:: Exercise instructions ::
Up to and including the line with "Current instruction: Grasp", output the records exactly as they appear.

[Stored items]
>>>
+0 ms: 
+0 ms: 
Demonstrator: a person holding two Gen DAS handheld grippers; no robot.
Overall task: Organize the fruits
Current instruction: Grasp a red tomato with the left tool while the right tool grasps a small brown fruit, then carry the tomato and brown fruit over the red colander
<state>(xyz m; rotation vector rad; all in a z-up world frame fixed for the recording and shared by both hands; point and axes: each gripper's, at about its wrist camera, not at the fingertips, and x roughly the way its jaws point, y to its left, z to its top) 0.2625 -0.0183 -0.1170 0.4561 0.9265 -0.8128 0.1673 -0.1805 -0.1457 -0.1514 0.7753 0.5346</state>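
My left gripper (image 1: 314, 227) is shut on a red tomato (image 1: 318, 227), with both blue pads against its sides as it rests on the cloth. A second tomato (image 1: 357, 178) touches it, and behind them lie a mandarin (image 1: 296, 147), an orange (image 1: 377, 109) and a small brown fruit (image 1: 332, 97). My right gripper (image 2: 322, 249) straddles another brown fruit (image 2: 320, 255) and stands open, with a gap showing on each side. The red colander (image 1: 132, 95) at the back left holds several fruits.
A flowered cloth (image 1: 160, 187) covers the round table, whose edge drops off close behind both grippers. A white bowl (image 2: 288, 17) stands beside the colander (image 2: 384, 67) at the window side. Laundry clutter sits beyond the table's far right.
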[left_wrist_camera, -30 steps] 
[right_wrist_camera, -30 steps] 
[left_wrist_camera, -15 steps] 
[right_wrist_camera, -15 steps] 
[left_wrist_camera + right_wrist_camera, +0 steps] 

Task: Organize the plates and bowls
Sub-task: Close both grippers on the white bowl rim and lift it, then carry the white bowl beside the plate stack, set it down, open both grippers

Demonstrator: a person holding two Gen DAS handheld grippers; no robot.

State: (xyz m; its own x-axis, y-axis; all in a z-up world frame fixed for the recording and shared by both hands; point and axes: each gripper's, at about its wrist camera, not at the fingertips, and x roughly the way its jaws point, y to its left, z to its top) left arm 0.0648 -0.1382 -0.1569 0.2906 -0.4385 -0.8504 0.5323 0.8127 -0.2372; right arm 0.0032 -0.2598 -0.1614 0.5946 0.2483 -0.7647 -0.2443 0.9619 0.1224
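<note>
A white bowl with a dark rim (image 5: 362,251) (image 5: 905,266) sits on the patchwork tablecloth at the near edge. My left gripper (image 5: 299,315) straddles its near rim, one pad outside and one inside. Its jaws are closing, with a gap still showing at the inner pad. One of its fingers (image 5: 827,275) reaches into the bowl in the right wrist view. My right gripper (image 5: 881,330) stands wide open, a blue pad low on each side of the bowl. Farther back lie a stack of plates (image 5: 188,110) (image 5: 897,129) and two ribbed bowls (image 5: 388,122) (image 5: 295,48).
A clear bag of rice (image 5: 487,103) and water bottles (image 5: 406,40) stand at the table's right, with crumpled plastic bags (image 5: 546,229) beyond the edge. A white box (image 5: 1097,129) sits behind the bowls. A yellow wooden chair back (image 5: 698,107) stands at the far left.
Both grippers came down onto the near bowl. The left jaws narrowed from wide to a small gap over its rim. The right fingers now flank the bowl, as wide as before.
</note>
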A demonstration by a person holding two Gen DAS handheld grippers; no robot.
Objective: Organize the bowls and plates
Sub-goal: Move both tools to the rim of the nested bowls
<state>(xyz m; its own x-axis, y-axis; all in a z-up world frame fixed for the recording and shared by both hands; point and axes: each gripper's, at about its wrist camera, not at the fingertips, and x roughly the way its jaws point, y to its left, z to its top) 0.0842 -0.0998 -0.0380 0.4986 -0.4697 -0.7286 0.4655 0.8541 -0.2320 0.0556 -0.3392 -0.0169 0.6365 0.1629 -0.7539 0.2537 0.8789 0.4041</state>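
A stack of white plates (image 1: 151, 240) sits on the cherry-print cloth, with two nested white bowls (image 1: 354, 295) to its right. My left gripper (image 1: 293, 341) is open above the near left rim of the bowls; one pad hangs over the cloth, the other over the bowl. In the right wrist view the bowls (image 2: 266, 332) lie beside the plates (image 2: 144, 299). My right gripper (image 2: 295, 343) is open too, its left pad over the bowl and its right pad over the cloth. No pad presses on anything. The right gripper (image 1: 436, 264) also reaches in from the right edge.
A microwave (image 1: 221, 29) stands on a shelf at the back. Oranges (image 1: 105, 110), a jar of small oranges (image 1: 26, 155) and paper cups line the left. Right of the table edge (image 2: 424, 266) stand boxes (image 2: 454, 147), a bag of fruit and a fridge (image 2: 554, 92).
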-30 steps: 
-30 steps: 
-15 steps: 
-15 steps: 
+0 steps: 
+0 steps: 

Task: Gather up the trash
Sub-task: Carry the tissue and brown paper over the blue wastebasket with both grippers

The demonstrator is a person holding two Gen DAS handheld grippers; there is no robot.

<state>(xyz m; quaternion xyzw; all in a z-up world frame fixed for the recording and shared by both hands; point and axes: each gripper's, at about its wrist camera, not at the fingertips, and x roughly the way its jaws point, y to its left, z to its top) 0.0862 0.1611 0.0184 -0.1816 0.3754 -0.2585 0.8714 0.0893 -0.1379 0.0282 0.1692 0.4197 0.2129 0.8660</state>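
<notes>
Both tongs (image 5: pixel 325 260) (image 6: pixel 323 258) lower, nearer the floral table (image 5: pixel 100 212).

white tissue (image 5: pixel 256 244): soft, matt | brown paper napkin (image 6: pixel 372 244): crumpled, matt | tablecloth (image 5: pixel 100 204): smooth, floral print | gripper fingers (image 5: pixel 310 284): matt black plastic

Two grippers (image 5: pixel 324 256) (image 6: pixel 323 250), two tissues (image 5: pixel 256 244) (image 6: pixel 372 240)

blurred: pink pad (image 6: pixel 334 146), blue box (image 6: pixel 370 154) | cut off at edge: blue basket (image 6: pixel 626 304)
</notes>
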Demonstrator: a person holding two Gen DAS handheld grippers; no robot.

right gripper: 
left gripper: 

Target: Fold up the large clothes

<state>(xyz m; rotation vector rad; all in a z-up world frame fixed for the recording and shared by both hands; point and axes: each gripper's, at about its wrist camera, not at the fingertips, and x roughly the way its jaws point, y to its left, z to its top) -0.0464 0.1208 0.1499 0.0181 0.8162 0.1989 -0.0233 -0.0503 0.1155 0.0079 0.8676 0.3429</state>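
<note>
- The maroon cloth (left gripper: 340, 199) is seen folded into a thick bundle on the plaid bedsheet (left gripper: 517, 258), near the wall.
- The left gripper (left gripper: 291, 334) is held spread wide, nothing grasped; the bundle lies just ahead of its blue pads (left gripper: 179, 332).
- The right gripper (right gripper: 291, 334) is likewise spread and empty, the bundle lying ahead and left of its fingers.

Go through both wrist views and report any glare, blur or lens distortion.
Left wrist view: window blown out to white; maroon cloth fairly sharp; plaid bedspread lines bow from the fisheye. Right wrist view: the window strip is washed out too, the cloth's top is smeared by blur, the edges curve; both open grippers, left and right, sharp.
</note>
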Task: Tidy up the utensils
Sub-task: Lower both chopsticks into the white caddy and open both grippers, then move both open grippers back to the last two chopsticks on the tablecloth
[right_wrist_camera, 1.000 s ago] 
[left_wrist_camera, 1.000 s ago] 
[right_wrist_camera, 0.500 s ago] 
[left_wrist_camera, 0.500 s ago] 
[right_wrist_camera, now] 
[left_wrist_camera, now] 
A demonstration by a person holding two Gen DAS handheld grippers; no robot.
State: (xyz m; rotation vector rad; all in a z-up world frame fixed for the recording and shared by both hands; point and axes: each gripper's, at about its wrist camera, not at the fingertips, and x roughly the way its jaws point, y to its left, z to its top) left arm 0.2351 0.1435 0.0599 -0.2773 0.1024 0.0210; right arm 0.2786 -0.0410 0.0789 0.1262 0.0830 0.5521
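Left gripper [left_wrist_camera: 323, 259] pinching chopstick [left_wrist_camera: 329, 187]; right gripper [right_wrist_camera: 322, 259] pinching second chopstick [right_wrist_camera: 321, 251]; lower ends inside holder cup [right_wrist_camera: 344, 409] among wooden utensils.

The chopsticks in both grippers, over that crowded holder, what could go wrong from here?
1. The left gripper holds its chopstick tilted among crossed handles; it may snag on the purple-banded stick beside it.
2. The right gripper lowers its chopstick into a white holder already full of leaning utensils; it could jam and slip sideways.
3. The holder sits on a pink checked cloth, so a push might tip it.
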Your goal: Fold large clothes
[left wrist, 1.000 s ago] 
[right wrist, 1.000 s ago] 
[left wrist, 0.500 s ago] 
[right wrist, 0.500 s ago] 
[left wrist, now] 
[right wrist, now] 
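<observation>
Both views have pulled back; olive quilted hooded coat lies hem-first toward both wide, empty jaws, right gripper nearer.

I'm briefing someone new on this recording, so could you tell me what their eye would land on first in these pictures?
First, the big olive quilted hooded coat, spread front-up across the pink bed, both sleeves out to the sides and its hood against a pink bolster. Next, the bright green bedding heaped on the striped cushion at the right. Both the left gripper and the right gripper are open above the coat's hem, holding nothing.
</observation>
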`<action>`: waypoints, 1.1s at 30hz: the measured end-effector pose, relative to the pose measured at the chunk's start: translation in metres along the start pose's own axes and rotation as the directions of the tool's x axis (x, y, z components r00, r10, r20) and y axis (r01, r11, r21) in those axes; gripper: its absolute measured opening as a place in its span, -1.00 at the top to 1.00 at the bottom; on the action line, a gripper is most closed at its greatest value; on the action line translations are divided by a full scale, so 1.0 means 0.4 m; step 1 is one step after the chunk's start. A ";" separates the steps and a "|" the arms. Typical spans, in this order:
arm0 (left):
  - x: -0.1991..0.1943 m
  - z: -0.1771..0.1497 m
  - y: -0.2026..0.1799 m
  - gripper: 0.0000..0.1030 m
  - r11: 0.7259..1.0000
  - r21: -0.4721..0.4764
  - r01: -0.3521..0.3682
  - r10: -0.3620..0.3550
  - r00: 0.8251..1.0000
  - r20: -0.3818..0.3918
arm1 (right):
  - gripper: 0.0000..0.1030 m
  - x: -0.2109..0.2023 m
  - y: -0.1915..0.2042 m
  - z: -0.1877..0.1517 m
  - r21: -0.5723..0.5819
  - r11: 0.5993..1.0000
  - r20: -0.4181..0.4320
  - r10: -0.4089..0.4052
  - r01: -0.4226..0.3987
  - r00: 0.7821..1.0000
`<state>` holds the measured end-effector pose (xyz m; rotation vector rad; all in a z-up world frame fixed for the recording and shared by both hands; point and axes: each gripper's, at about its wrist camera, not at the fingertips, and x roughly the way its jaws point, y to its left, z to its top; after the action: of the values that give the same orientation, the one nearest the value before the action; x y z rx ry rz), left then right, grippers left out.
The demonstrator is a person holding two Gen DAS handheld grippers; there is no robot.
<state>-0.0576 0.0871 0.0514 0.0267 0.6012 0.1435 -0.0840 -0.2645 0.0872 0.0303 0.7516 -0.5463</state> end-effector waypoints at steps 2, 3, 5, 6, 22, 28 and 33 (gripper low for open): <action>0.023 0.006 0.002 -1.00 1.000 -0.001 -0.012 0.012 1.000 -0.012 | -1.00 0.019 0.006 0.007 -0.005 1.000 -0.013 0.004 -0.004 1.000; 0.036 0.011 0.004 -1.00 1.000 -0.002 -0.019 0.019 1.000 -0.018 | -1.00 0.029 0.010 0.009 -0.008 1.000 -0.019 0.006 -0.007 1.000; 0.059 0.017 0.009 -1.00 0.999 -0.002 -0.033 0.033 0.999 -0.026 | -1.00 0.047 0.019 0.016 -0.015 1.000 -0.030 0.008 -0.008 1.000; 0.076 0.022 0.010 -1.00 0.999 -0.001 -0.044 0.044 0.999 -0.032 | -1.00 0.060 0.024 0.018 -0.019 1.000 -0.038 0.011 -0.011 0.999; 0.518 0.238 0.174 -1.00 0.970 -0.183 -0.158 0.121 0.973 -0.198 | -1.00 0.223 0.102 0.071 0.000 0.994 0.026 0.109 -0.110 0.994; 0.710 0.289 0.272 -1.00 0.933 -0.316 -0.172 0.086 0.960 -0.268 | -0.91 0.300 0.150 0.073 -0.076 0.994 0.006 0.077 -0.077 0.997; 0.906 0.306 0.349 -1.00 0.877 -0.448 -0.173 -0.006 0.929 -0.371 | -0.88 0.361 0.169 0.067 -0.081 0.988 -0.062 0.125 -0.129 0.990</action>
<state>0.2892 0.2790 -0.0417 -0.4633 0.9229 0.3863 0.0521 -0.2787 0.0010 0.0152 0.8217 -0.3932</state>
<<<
:: Written solution ::
+0 ms: 
+0 ms: 
Demonstrator: a person holding two Gen DAS handheld grippers; no robot.
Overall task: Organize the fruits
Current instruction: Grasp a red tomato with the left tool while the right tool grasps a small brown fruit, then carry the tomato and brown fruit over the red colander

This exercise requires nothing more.